Il Titolare del trattamento, responsabile dell’attuazione delle misure di sicurezza per i dati personali, deve infatti valutare oggettivamente l’entità dei rischi per i diritti dell’interessato.

Il Titolare del trattamento, con l’odierno GDPR, è tenuto a effettuare quindi una risk based analisi e attuare la più conveniente azione protettiva.

Nel caso in cui si verifichi una delle situazioni precedente elencate al punto 2, ossia un Data Breach, il responsabile del trattamento ha l’obbligo di informare tempestivamente il Titolare in modo che possa attivarsi quanto prima.

Il Titolare del trattamento (soggetto pubblico, impresa, associazione, partito, professionista, ecc.) che subisce un Data Breach è tenuto a notificare la violazione al Garante per la protezione dei dati personali entro le 72 ore successive alla violazione, a meno che sia improbabile che la violazione dei dati personali comporti un rischio per i diritti e le libertà delle persone fisiche.

Nel caso in cui si verifichi un ritardo nella notifica al Garante sarà necessario definirne le motivazioni.

Inoltre, se il Data Breach, ovvero un’altra violazione, comporta un rischio elevato per i diritti delle persone, il Titolare del trattamento deve darne comunicazione agli interessati utilizzando i canali più idonei e, indipendentemente dalla notifica al Garante.

Il Titolare è tenuto a documentare tutte le violazioni dei dati personali predisponendo per esempio un registro.

Tale documentazione è utile allo scopo di adottare le migliori contromisure in funzione delle vulnerabilità emerse e consente all’Autorità di effettuare eventuali verifiche sul rispetto della normativa.

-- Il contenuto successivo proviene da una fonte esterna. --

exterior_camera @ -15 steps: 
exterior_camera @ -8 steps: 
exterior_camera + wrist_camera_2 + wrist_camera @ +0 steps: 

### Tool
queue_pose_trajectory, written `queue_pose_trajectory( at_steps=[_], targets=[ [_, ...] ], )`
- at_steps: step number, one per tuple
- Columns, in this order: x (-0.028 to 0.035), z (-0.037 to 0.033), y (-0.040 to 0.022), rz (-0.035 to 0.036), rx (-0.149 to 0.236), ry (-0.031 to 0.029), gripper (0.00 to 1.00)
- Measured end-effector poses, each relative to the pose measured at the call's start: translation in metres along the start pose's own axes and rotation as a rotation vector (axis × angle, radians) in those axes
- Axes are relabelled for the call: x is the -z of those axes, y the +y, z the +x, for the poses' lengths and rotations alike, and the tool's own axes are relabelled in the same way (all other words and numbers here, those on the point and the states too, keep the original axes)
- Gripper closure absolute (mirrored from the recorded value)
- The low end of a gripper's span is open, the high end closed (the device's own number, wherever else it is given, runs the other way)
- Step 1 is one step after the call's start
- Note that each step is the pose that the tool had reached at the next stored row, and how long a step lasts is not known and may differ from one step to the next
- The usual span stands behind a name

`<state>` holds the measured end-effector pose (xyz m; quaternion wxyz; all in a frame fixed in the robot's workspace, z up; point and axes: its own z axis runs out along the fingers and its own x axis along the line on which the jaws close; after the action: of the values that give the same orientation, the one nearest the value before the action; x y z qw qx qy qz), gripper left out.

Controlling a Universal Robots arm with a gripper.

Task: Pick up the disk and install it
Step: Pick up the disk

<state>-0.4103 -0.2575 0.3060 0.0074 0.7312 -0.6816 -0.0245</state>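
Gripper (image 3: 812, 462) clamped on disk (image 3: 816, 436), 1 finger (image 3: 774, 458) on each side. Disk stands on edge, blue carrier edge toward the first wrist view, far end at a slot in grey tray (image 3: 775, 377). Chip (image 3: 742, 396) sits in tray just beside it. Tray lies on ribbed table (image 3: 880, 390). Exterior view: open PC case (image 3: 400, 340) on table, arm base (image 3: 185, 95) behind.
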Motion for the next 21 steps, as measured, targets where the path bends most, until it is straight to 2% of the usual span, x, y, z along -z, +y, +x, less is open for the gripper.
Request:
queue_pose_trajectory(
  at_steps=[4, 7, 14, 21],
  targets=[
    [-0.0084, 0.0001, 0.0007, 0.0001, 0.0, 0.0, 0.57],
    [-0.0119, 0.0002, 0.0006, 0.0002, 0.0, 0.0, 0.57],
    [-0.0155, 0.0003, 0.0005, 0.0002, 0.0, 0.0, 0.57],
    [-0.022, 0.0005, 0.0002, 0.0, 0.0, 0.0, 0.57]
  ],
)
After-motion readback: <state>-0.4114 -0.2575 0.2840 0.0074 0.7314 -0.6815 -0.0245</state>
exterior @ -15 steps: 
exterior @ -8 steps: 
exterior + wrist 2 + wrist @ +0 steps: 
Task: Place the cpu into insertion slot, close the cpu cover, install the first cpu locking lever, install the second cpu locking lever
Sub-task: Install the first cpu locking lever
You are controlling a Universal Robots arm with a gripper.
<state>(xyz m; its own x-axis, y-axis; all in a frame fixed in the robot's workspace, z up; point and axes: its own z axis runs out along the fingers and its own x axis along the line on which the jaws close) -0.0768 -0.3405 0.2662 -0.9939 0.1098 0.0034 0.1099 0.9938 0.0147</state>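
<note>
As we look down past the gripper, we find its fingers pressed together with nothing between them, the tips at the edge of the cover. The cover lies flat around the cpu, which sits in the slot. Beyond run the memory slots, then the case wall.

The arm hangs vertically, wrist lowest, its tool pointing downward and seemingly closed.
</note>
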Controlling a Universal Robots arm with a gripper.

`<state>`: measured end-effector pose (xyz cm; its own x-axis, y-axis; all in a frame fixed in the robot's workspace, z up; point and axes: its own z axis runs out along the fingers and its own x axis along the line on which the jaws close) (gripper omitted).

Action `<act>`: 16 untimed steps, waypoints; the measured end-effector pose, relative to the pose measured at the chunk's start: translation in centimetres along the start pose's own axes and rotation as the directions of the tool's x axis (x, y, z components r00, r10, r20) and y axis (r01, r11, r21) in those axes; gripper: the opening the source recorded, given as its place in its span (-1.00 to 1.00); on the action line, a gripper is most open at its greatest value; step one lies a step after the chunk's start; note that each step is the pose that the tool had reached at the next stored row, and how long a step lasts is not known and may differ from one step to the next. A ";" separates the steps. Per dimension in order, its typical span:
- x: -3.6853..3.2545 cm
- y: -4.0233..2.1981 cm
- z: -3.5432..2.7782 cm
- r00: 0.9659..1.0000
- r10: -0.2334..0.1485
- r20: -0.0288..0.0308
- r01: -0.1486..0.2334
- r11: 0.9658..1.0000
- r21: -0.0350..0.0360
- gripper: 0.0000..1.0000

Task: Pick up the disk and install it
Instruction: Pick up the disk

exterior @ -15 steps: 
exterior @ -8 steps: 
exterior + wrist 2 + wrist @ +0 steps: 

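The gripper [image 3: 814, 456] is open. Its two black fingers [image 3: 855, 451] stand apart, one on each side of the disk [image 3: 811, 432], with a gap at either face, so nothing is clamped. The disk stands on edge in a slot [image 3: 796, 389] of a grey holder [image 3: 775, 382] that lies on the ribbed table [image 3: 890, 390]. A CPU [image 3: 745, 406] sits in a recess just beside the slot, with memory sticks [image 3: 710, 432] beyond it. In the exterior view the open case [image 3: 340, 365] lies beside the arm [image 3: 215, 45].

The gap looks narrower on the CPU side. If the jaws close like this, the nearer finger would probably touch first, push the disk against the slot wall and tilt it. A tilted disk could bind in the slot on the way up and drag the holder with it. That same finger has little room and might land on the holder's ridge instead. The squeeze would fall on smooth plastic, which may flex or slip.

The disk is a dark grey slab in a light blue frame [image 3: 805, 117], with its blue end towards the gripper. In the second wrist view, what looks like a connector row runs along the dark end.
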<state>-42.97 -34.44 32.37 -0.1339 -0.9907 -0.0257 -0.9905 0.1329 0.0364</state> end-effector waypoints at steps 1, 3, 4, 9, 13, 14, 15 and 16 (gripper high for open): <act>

3. DATA BREACH, MISURE DI PROTEZIONE

Come specificato nell’introduzione al Data Breach, il GDPR ha introdotto il concetto di prevenzione richiedendo alle aziende di identificare e mettere in atto le misure, tecniche ed organizzative più idonee per prevenire le violazioni dei dati trattati e mitigarne al massimo il rischio.

Per affrontare al meglio un Data Breach è opportuno predisporre dunque ruoli e procedure all’interno dell’organizzazione aziendale.

Il regolamento non fornisce nessuna prescrizione specifica circa le misure preventive da adottare ma ne segnala alcune in maniera tale che le aziende possano pianificare una buona strategia.

Risulta fondamentale per le imprese effettuare una classificazione dei rischi legati ad un possibile Data Breach e adottare un sistema di sicurezza adeguato che sia in grado di fornire una privacy stabile, cifratura dei dati, integrità, resistenza e la possibilità di un veloce ripristino dei sistemi.

Inoltre è utile attuare test specifici per la verifica dell’effettiva efficacia delle azioni preventive di sicurezza messe in atto.